At a glance:
Jet black limestone in an imposing jagged configuration, Devil’s Castle is an outdoor execution unsuitable for the faint of heart. This ascent is located within Little Cottonwood Canyon’s Albion Basin near Alta Ski resort. At 10,920 ft., this peak rests at a comparatively lower elevation than many of the larger fixture’s in the Wasatch Range. But don’t let that fool you, this hike is not to be underestimated.
What to expect:
Devil’s Castle is constituted by three overlying peaks — the middle of which houses a summit register mailbox — and can be traversed by a number of distinct routes, each varied in difficulty and with relative degrees of exposure. Even the easiest approach contains compulsory stretches of lower class five free climbing and scrambling along exposed knife-edge ridges from which a single misstep could be fatal. Despite its apparent difficulty and notoriety, Devil’s Castle is considered by many locals to be one of the best scrambles on the Wasatch and, for truly audacious outdoorsmen, an experience nothing short of sublime. From the saddle, the 11,051 ft. Sugarloaf Peak is accessible by an approximately half-hour detour west and is difficult to resist for the imperious peakbaggers among us.
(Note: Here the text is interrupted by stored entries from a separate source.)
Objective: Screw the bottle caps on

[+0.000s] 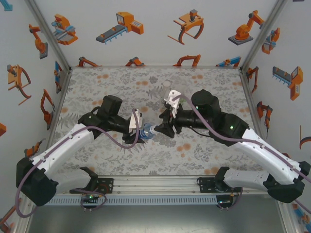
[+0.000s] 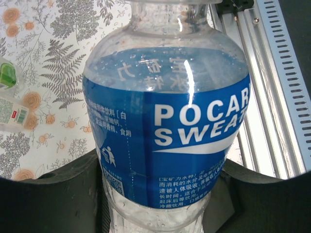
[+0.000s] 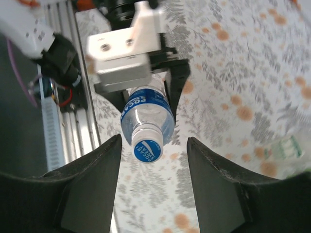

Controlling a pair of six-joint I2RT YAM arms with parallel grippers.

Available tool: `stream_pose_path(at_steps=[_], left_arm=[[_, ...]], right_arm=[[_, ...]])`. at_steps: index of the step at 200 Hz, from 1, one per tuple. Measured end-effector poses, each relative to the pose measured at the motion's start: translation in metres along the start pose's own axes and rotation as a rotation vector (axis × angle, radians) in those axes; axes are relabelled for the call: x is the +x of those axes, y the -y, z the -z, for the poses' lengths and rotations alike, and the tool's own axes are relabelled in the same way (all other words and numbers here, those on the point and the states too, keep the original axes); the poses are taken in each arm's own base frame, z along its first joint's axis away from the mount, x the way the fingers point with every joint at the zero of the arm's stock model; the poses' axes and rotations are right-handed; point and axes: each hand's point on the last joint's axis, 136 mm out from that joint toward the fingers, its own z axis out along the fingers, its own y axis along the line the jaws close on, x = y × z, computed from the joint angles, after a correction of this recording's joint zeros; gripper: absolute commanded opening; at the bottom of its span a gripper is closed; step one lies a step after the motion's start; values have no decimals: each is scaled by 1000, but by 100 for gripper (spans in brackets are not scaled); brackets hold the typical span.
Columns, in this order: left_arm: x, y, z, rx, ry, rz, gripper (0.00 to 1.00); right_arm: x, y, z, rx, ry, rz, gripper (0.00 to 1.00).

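Left end effector (image 1: 141,130) is closed around the blue bottle (image 1: 148,131), which hangs clear above the desk (image 1: 121,82) near its middle. The bottle lies roughly level, neck pointing toward the right arm.

Left wrist view: blue bottle (image 2: 165,121) sits close to the lens, blue label with white lettering, clear shoulder above it. Dark fingers (image 2: 63,194) press against its lower body on both sides. Droplets show inside the clear plastic.

Right end effector (image 1: 162,128) faces the bottle's neck end, just beside it. Right wrist view: right end effector (image 3: 154,141) has its jaws apart, one finger on each side of the cap (image 3: 147,149), with a gap on both sides and no contact. It holds nothing.

The cap sits on the neck of the blue bottle (image 3: 146,114), its top blue with white print, its rim whitish. How tightly it is threaded cannot be told.

A second bottle (image 2: 7,97) with a white-and-green label lies on the desk at the left edge of the left wrist view, apart from the held one. The same second bottle (image 3: 286,145) shows blurred at the right edge of the right wrist view.

Metal rail (image 1: 155,184) runs along the near edge of the desk, between the two arm bases
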Motion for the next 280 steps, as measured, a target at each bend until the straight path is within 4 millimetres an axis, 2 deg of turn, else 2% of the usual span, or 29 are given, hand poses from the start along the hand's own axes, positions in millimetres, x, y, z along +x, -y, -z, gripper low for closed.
stream_pose_path(at_steps=[27,59,111,187,202,244,280], left_arm=[[-1,1,0,4,7,-2,0],[-3,2,1,7,14,-7,0],[-4,3,2,9,18,-10,0],[-4,4,2,11,15,-10,0],[-2,4,2,11,10,-6,0],[-1,3,2,5,1,-4,0],[3,0,2,-12,-22,0,0]], right_arm=[[6,-21,2,-119,-10,199,54],[11,-29,1,-171,-14,299,52],[15,-33,-6,-193,-23,348,45],[23,-28,-17,-155,-69,363,34],[24,-27,-18,-143,-77,361,28],[25,-17,-21,-74,-101,219,14],[30,3,-24,62,-108,-145,0]])
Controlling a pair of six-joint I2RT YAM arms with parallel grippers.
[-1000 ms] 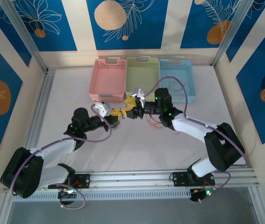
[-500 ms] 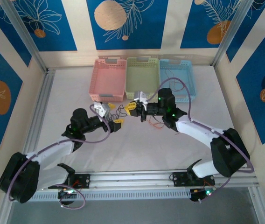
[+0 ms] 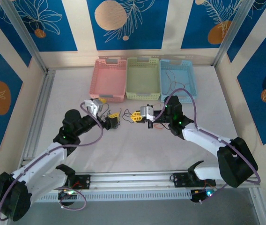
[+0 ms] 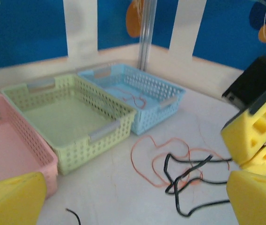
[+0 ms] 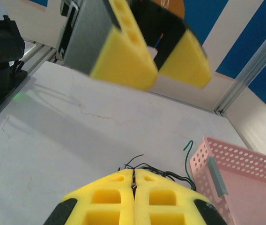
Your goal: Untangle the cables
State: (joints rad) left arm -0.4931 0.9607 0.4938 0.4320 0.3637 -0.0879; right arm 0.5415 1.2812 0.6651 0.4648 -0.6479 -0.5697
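Cables pull apart as arms part toward 9 and 3 o'clock: right fingers pinch one, left fingers wide.

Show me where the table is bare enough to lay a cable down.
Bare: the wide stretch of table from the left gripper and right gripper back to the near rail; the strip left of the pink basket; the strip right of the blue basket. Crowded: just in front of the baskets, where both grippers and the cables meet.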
The trailhead is located within Albion Basin Campground, at the very end of Little Cottonwood Canyon — the unpaved inlet road is typically closed during the winter.
At a glance:
A renowned peak and prominent feature easily distinguishable from both the Salt Lake and Utah valleys, Lone Peak is a formidable alpine ascent to scratch off your list before the snow falls. At 11,253 ft., Lone Peak is among the highest mountains along the Wasatch Front and is widely regarded as the most strenuous due to its considerable elevation gain and daunting class four scrambling along the summit ridge. This climb is worth every drop of sweat as one stands upon the apex of the peak’s glacial cirque and overlooks the high desert landscape.
What to expect:
The average hiking time from trailhead to summit is approximately five to seven hours, depending on the route. There are numerous ascents, but the two most popular and heavily recommended are Jacob’s Ladder Trail and the relatively new Cherry Canyon Logging Trail. Jacob’s Ladder is the fastest ascent to the summit but is poorly maintained and steep through minor stretches (though it does enable access to the rustic Outlaw Cabin). The second is slightly longer, but passes a reliable perennial spring and is considered to be more scenic. Upon entering the glacial cirque and scrambling onto the mountain’s jagged spine, you’ll traverse the heavily-exposed, precarious ridge to summit.
Dependent on your route, yourhikingguide.com is a great resource and offers valuable information. “From Salt Lake City or from the south take Interstate 15 to exit for 12300 South, and head east to 2000 East. You’ll go straight through a roundabout at 1300 East and continue to 2000 East. Turn right on 2000 East for about 0.2 miles and turn in the Orson Smith parking area. The Bear Canyon Trailhead/Cherry Canyon Logging Trail starts here. To continue to the Jacob’s Ladder trailhead, follow the dirt road for about 2.6 miles and park at the parking area on the right” (yourhikeguide.com).